« Piattaforma per tanti, ma non per tutti »
« Clubhouse è la rivincita della parola a discapito dell'immagine. Forse la conferma dei podcast e degli audiolibri, l’oralità tanto ben raccontata da Walter Ong, contrapposta oppure in continuità e discontinuità con la scrittura. C’è poi l’elemento della non- memoria, che lo rende diverso. Forse il più vicino alla radio tra i media mainstream? Un medium caldo, come McLuhan aveva considerato il mezzo radiofonico? » . Se lo chiede Lella Mazzoli, direttore dell’Istituto per la formazione al giornalismo dell’Università di Urbino, dove insegna comunicazione di impresa.
Cosa cambia da un punto di vista sociologico e relazionale, non solo tecnologico?
Clubhouse è un’evoluzione che va di pari passo allo sviluppo della società. Con l’avvento dei social siamo passati ad una comunicazione fortemente centrata sulle immagini, anche in movimento. Fino a poco tempo fa sembrava che questo fosse ineludibile, immodificabile.
C’è il ritorno alla voce, ma anche la perdita di memoria?
In fondo è un ritorno alla parola come protagonista, ad una non- permanenza della memoria, a una selezione per entrare e partecipare. Clubhouse è una sorta di gruppo sociale secondario che la sociologia anni ’ 50 ha ampiamente analizzato. Sono gruppi che si costituiscono per un motivo aggregativo come il lavoro, gli amici, la politica e il partito, ma anche per motivi legati al proprio mondo della vita. Tutto questo significa comunità che condividono pensieri e scelte anche spontanee, non razionali: si partecipa se ci sono legami di un qualche tipo tra gli ammessi o addirittura eletti. Le tracce non restano scalfite se non nella propria memoria e relazione.

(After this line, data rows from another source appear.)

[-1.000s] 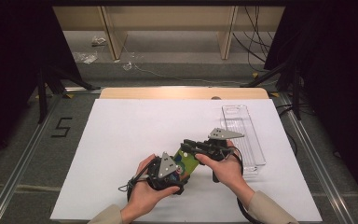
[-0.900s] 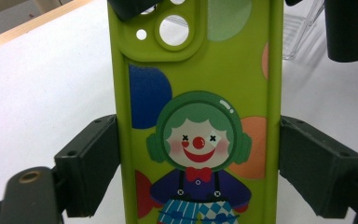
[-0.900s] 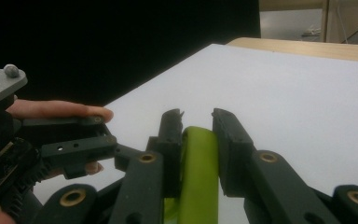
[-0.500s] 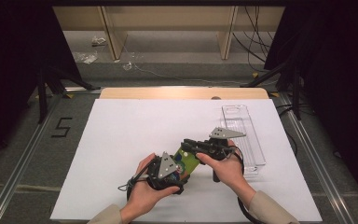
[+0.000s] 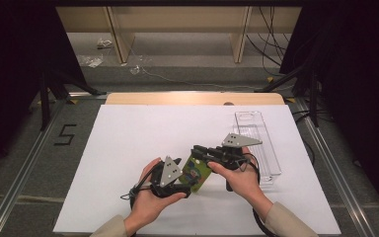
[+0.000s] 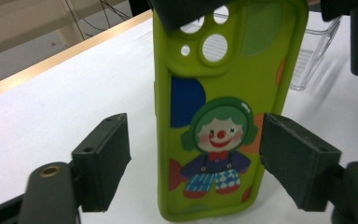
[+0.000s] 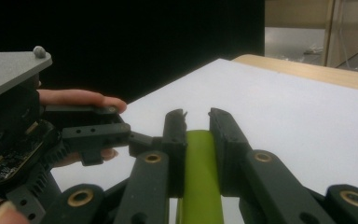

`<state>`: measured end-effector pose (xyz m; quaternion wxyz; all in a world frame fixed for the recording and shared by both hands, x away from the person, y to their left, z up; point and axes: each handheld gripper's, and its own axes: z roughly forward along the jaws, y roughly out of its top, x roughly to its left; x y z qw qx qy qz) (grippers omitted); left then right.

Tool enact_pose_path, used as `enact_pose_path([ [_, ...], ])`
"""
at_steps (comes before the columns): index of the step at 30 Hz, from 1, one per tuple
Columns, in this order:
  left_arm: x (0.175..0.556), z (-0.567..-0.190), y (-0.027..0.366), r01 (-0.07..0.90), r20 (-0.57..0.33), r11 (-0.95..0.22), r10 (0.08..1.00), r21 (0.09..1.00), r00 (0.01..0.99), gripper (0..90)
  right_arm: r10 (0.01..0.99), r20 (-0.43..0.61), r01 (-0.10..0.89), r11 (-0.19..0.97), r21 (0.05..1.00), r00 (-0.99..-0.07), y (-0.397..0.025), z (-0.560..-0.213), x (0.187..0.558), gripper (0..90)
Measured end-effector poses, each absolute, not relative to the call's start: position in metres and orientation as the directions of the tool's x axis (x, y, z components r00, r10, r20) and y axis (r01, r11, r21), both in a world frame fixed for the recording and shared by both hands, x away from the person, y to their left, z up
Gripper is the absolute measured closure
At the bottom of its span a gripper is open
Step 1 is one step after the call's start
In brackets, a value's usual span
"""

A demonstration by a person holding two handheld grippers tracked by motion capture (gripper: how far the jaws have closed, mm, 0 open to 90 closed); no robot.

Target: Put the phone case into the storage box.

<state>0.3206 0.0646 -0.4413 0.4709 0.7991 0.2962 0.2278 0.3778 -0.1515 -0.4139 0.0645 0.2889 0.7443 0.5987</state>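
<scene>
High view: a clear plastic tray (image 5: 259, 143) lies on the white table (image 5: 128, 143), to the right of the phone case (image 5: 197, 172) and well apart from it. Beyond the table's far edge are wooden shelf legs (image 5: 118, 34) and loose cables (image 5: 271, 44) on the floor, and a "5" mark (image 5: 65, 135) sits left of the table. Nothing lies between the case and either gripper.

The case is held near the table's front edge, between the two hands. The right gripper (image 7: 196, 122) pinches the case's top end, its jaws closed flat against both faces. The left gripper (image 6: 193, 161) has its jaws spread wide on either side of the case, a gap showing at each side, gripping nothing.

The case is lime green, with a raised camera block of round cutouts at the top. Its back has blue, green and orange blobs and a clown with green hair, a red nose, a red bow tie and checked trousers.
</scene>
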Motion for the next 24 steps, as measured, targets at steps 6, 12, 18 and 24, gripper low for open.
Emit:
enact_pose_path([
  [6, 0.323, -0.442, 0.068, 0.266, 0.076, -0.381, 0.683, 0.885, 0.727, 22.2, 0.507, 0.248, 0.344, 0.104, 0.933, -0.826, -0.159, -0.405, 0.378, 77.8],
  [12, 0.327, -0.444, 0.071, 0.277, 0.072, -0.391, 0.678, 0.878, 0.731, 21.1, 0.498, 0.223, 0.318, 0.112, 0.941, -0.838, -0.164, -0.396, 0.377, 77.8],
  [18, 0.330, -0.448, 0.074, 0.286, 0.066, -0.394, 0.678, 0.873, 0.732, 20.7, 0.487, 0.216, 0.314, 0.128, 0.941, -0.846, -0.167, -0.392, 0.377, 77.8],
  [24, 0.332, -0.449, 0.077, 0.285, 0.068, -0.400, 0.674, 0.871, 0.736, 19.7, 0.464, 0.196, 0.300, 0.161, 0.940, -0.864, -0.168, -0.389, 0.377, 77.8],
])
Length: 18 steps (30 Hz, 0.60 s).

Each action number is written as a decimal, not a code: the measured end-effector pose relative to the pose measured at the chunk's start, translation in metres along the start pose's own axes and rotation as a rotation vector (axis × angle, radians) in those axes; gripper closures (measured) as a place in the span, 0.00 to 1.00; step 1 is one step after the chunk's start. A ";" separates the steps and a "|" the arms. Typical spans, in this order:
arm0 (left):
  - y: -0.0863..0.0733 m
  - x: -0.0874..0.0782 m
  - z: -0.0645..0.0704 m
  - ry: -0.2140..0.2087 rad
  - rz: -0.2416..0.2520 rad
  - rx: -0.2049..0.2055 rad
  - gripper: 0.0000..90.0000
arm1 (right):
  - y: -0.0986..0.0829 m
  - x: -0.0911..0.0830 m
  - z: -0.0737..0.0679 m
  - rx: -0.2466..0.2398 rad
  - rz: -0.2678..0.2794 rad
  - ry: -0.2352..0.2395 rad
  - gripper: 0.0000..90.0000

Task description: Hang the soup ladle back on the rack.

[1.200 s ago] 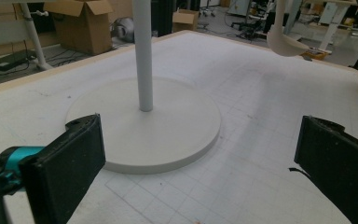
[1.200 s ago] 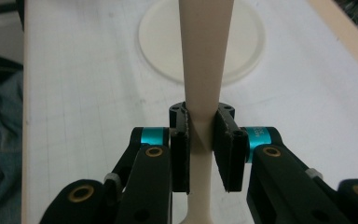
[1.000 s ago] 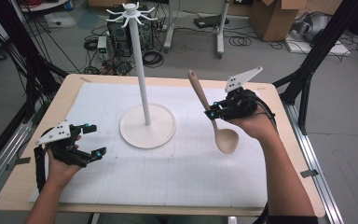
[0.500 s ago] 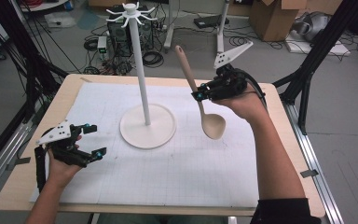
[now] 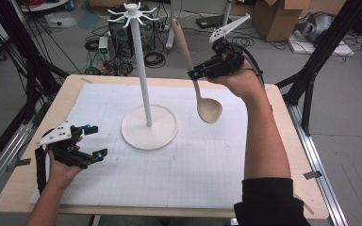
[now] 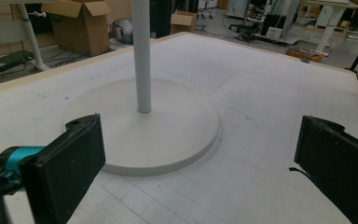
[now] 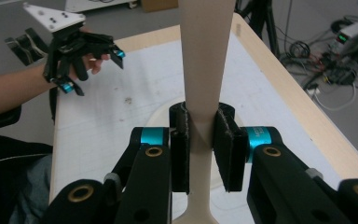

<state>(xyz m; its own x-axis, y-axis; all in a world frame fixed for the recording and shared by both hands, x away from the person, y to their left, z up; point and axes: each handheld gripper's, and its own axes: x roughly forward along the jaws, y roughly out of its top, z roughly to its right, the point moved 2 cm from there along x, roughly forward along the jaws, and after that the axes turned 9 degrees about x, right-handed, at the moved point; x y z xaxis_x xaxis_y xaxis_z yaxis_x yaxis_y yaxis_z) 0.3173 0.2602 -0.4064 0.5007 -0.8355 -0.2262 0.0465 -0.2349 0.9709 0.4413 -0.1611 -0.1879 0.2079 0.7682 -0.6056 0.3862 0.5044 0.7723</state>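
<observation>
A beige wooden spoon [image 5: 199,84] hangs well above the table, bowl down and handle up, to the right of the white rack's pole [image 5: 141,70]. My right gripper [image 5: 194,74] is shut on its handle; in the right gripper view the jaws pinch the spoon [image 7: 202,93] on both sides. The rack has a round base [image 5: 149,127] and short pegs at its top [image 5: 132,12]. Low over the table's left front, my left gripper [image 5: 96,141] stands open with nothing between its jaws. It faces the rack base [image 6: 168,135] in the left gripper view. The left gripper [image 7: 95,70] also appears in the right gripper view.
A white gridded mat [image 5: 207,165] covers the wooden table [image 5: 292,136]. Black frame legs [image 5: 311,61] stand at the table's sides. Cardboard boxes [image 5: 283,19], cables and equipment lie on the floor beyond the far edge.
My right gripper has lifted the spoon up and back toward the rack's top, and the spoon now stands more upright. The left gripper has stayed in place.
</observation>
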 end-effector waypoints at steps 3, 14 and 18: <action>0.000 0.000 0.000 -0.003 0.000 0.004 0.02 | 0.005 -0.001 0.002 0.005 -0.002 0.000 0.86; 0.000 -0.001 -0.001 0.004 0.004 0.000 0.02 | 0.011 0.009 -0.001 -0.012 -0.010 0.023 0.86; 0.000 -0.001 -0.001 0.005 0.003 0.001 0.02 | 0.016 0.009 0.000 -0.016 -0.013 0.021 0.86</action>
<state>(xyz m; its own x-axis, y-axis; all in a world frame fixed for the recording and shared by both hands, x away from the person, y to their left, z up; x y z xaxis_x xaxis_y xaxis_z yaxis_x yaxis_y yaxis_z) 0.3173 0.2615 -0.4059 0.5049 -0.8339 -0.2231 0.0444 -0.2331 0.9714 0.4491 -0.1459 -0.1809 0.1839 0.7696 -0.6115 0.3741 0.5205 0.7676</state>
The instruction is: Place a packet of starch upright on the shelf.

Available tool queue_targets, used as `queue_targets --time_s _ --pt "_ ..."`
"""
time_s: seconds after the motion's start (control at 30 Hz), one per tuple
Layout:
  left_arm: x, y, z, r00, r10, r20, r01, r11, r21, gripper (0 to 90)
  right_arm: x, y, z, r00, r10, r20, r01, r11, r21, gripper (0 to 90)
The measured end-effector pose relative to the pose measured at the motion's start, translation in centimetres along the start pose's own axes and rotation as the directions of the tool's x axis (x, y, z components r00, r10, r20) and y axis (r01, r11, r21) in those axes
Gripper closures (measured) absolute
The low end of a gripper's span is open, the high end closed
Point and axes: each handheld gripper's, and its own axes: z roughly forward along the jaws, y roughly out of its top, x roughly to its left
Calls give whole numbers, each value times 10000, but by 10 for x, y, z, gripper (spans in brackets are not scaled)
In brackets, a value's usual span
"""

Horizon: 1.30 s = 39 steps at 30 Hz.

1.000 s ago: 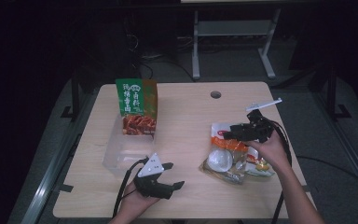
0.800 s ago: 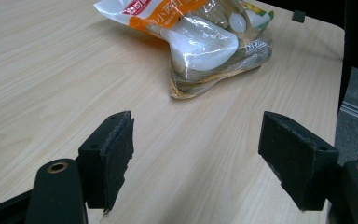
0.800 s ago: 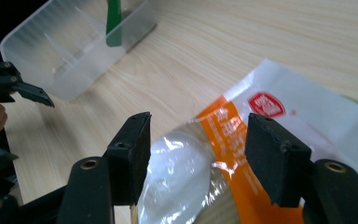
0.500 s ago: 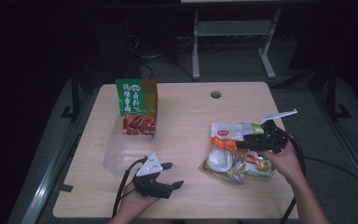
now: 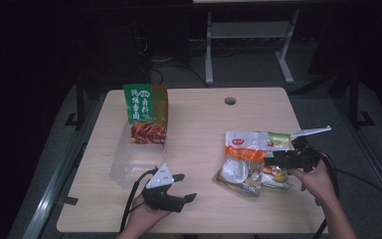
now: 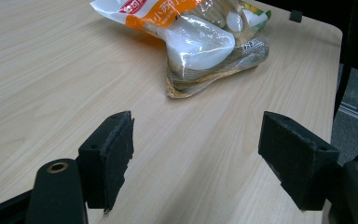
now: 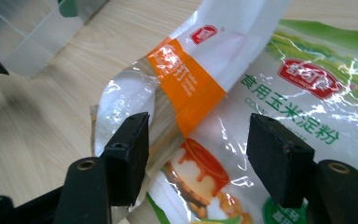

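Two food bags lie overlapping at the table's right. The orange-and-white bag [image 5: 241,159] [image 6: 191,42] [image 7: 186,88] rests partly on a green starch bag [image 5: 278,142] [image 7: 307,93]. My right gripper [image 5: 278,158] [image 7: 198,123] hovers low over the green bag's near part, open, nothing between its jaws. My left gripper [image 5: 186,186] [image 6: 198,126] rests near the table's front left, open and empty, jaws pointing toward the bags.
A clear plastic bin [image 5: 129,164] [image 7: 32,32] stands at the left of the wooden table [image 5: 204,114], with a green-and-red packet [image 5: 146,112] upright in its far end. A cable hole [image 5: 230,101] sits near the back edge.
My right gripper has moved right and toward the near edge, off the orange-and-white bag to the green bag's side. The left gripper has stayed still.
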Motion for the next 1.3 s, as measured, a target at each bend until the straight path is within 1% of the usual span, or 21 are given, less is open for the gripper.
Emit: queue_targets --time_s 0.17,0.23,0.47,0.53,0.6,0.63,0.8,0.87,0.97,1.07,1.1,1.13,1.23,1.3 --pt "1 0 0 10000 94 2 -94 9999 58 261 -6 -5 6 9998 173 -10 -173 9998 59 384" --pt "0 0 1 10000 9 23 -9 10000 61 261 -7 -6 9 9998 179 -93 -178 9998 91 385" --pt "-1 0 1 10000 -46 47 46 10000 52 260 -2 -4 25 9996 79 -279 -70 9995 306 400" --pt "0 0 1 9999 -84 57 84 10000 36 260 1 -2 30 9996 -19 -295 30 9993 368 406" --pt "0 0 1 9999 -92 62 92 10000 33 261 1 -1 31 9994 -87 -332 95 9996 256 425" --pt "0 0 1 9999 -87 63 87 10000 37 260 1 -1 31 9994 -44 -358 53 9997 247 435" --pt "-1 0 3 10000 -30 92 29 10000 78 260 2 0 32 9997 3 -253 1 9998 188 569" --pt "-1 0 3 9999 -62 103 61 9999 105 260 3 1 32 9999 66 -114 -64 9998 174 630" --pt "-1 0 3 9999 -84 114 83 9999 113 260 3 1 33 10000 -30 2 30 10000 94 718" --pt "0 0 3 9999 -116 117 115 9999 102 260 3 2 33 10000 40 -59 -40 10000 30 761" --pt "0 0 3 9999 -116 117 115 9999 102 261 3 2 33 10000 40 -59 -40 10000 30 761" --pt "0 0 3 9999 -110 123 109 9999 86 261 3 2 33 9998 31 -195 -32 10000 -84 827" --pt "0 0 4 9998 -98 162 97 9999 84 260 6 4 33 9994 3 -333 -7 9999 -121 893" --pt "0 0 5 9997 -145 211 143 9999 73 260 10 5 31 9992 -153 -380 146 9997 -183 896"
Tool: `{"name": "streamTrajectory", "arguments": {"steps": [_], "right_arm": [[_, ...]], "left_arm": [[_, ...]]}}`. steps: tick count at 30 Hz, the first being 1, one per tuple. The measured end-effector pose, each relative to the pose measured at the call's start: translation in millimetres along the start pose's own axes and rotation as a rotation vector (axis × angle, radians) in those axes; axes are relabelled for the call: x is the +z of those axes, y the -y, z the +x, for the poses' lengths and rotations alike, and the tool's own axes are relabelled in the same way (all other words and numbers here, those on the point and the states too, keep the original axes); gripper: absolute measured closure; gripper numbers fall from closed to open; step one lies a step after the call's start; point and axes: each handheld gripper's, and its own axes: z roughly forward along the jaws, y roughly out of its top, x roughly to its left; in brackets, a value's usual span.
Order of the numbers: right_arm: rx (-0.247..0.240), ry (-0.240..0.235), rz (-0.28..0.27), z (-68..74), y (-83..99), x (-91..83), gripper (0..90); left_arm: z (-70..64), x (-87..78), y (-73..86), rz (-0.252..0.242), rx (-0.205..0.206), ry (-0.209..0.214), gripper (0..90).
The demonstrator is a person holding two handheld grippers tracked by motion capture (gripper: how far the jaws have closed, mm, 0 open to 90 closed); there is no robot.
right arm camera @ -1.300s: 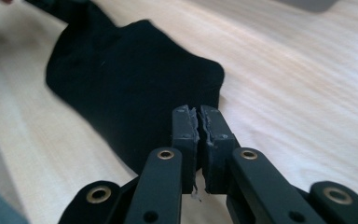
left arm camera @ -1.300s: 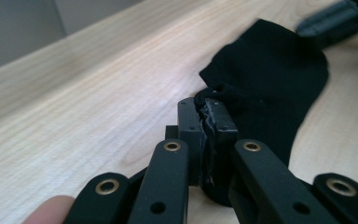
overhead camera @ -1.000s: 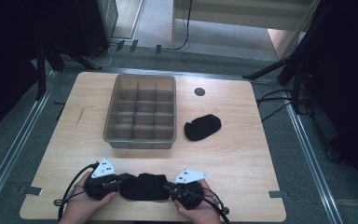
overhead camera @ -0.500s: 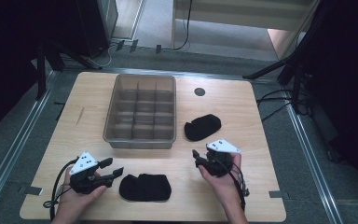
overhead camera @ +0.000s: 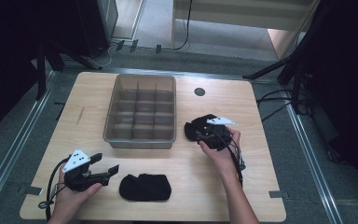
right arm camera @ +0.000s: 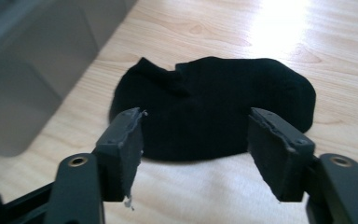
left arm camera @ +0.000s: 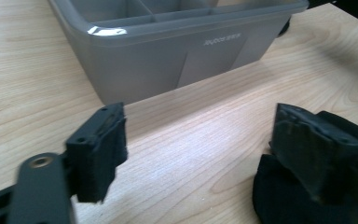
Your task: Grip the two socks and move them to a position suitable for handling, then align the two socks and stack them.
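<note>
A black sock (overhead camera: 145,187) lies flat near the table's front edge. My left gripper (overhead camera: 106,164) stands open just left of it, and in the left gripper view (left arm camera: 205,149) that sock (left arm camera: 272,200) lies partly behind the right-hand jaw. A second black sock (overhead camera: 196,125) rests to the right of the grey divided bin (overhead camera: 140,140). My right gripper (overhead camera: 200,134) hovers open at this sock's near edge. In the right gripper view (right arm camera: 196,149) the sock (right arm camera: 214,102) lies just beyond the two jaws, with nothing between them.
The bin's compartments look empty, and its wall (left arm camera: 168,60) is close ahead of the left gripper and at the left (right arm camera: 23,79) of the right gripper view. A dark round disc (overhead camera: 199,92) sits on the wooden table (overhead camera: 214,186) behind the right sock.
Both grippers let go of the front sock and drew apart. The left moved left and stayed beside it. The right travelled back and right to the second sock.
</note>
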Motion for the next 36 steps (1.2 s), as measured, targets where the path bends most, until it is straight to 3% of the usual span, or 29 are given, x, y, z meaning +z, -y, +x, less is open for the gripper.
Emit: {"name": "streamTrajectory", "arguments": {"steps": [8, 14, 20, 23, 27, 29, 32, 34, 36], "right_arm": [[0.014, 0.004, 0.07, -7.1, -17.9, 24.6, 24.8], [0.013, 0.02, 0.107, -10.7, -27.2, 39.4, 25.6], [0.016, 0.032, 0.148, -11.2, -24.1, 48.9, 29.5], [0.018, 0.023, 0.193, -12.0, -17.7, 54.4, 42.8], [-0.006, -0.006, 0.146, -9.6, -11.8, 51.8, 59.8], [-0.02, -0.014, 0.126, -6.3, -8.8, 49.9, 74.9], [-0.046, -0.022, 0.115, -4.8, -6.2, 47.2, 82.8], [-0.005, -0.038, 0.105, -6.3, -3.4, 41.8, 85.3], [0.005, -0.041, 0.096, -6.9, -2.1, 39.0, 85.7]], "left_arm": [[3.2, -3.0, -0.5, -0.018, -0.019, -0.026, 9.6], [5.5, -3.3, -1.0, -0.013, -0.019, -0.023, 9.5], [5.5, -2.3, -0.7, -0.005, -0.017, -0.013, 9.5], [5.1, -1.6, -0.3, 0.0, -0.011, -0.01, 9.5], [4.4, -0.8, -0.2, 0.002, -0.013, -0.011, 9.5], [4.0, 0.0, -0.5, 0.004, -0.011, -0.012, 9.5], [3.5, 0.2, -0.7, 0.003, -0.011, -0.011, 9.6], [2.4, 0.2, -0.2, 0.006, -0.005, -0.012, 9.5], [2.1, 0.4, 0.0, 0.005, -0.006, -0.013, 9.6]]}}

C’è un dentro e c’è un fuori: i confini richiamano le élite?
C’è una sorta di sistema aperto- chiuso di luhmanniana memoria. Un sistema in grado di far entrare ciò che serve per il suo funzionamento, ciò che è congeniale al sistema e al tema e di far stare fuori ciò che potrebbe essere di disturbo. Allora è una sorta di risonanza, ovvero un confine permeabile che vale solo per chi ha la possibilità di entrare, colei o colui che ha le carte in regola e che fa parte di un determinato gruppo sociale.
I social che dovevano includere e aggregare diventano strumenti di esclusione?
In questo caso si configura una situazione di ammissione o esclusione che prelude all’idea di élite, rispetto ad un ingresso indiscriminato alla base dei social. Clubhouse è per tanti, e non potenzialmente per tutti come i social più consolidati.
Nel lungo periodo che impatto potrà generare sull’intera filiera della comunicazione?
Già la pandemia ha modificato le professioni della comunicazione, con le agenzie di stampa bypassate dai social delle istituzioni, degli esperti e spesso dalle aziende stesse. Probabilmente le stanze di Clubhouse diventeranno luoghi per ricevere informazioni o addirittura anticipazioni e scoop.